[THE DATA]:
......
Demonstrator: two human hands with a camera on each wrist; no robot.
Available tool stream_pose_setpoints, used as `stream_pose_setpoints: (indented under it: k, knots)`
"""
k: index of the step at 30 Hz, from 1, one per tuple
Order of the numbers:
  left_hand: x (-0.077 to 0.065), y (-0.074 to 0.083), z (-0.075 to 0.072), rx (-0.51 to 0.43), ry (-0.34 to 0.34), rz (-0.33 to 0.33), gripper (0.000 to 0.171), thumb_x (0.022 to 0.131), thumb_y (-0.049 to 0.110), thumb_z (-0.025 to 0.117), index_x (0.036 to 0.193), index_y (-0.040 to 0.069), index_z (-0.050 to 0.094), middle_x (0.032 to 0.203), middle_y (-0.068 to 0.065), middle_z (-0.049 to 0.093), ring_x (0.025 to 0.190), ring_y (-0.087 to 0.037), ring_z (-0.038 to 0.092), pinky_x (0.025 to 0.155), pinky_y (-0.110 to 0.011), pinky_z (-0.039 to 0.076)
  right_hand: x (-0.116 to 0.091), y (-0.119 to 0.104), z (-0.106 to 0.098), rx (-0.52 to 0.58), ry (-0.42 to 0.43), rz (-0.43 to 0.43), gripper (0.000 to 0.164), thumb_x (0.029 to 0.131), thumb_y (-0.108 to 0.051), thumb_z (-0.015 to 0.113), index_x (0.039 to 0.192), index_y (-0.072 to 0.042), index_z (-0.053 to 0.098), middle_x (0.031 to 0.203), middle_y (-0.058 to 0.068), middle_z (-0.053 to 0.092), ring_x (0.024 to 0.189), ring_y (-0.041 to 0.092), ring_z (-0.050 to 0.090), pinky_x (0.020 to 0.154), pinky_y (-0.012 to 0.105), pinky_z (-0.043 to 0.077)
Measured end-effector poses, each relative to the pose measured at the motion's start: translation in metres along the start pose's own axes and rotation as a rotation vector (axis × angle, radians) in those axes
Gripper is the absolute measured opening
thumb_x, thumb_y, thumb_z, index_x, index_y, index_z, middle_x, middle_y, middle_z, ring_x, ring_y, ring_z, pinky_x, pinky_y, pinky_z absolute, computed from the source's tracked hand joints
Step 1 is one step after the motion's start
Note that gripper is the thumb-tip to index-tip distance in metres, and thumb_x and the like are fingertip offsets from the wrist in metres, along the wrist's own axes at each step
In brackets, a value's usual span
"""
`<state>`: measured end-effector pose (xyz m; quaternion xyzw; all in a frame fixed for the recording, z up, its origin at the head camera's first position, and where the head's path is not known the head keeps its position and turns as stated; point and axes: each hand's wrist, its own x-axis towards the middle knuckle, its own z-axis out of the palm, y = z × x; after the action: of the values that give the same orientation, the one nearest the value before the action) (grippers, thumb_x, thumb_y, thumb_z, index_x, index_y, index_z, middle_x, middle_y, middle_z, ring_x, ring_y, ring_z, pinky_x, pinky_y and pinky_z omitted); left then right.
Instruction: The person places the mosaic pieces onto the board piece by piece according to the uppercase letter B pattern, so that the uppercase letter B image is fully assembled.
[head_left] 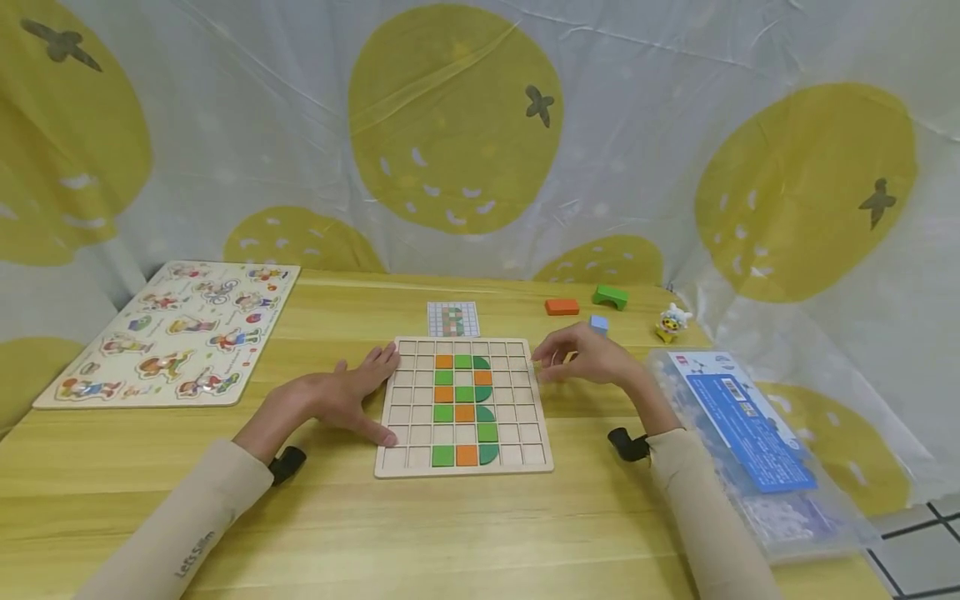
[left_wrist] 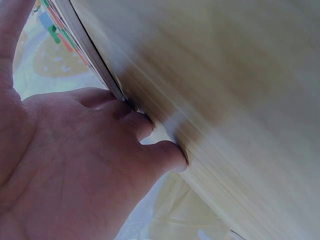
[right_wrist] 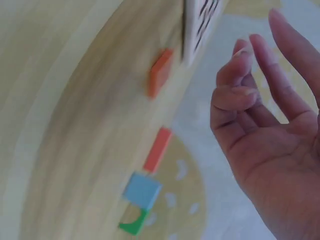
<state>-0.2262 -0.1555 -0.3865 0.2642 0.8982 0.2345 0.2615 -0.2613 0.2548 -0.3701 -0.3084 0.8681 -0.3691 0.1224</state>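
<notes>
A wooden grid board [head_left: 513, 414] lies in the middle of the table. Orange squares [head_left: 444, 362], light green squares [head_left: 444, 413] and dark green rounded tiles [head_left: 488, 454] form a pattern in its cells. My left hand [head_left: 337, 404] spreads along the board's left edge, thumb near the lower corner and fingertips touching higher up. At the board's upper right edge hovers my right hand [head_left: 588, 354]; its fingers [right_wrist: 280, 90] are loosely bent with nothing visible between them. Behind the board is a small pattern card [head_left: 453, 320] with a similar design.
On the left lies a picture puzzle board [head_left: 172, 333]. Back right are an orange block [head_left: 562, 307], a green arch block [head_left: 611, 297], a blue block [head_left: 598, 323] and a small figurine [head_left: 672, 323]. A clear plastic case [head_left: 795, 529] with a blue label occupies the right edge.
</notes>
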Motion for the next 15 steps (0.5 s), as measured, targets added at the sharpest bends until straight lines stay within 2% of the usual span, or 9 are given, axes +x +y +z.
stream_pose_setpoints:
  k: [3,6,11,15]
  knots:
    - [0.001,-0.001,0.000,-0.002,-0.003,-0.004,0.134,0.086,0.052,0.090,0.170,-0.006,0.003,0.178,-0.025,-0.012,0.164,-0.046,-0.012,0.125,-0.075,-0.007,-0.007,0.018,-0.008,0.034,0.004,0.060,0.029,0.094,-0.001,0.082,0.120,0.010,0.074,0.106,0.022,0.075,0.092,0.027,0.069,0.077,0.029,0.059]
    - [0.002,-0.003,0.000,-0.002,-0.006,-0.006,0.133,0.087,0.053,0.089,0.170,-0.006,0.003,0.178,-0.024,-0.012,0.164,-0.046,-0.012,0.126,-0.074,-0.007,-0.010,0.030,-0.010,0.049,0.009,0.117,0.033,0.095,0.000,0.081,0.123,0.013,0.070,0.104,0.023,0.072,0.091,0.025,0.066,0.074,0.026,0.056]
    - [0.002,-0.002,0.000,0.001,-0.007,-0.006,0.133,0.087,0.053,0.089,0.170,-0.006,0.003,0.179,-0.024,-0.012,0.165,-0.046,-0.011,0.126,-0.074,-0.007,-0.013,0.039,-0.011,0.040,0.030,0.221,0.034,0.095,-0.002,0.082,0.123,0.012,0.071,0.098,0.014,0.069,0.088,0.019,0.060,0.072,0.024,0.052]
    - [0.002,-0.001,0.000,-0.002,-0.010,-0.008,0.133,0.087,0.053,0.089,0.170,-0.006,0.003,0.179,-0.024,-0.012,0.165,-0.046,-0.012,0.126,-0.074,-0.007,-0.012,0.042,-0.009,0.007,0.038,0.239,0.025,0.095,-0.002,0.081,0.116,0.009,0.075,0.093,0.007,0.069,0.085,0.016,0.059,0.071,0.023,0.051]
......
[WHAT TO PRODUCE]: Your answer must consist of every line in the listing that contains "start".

[OUTPUT FOR THIS TASK]:
Measured end-effector poses, each relative to the pose measured at the motion's start: translation in metres along the start pose's own axes and rotation as a rotation vector (axis × angle, radians) in those axes
Step 1 is one step after the motion's start

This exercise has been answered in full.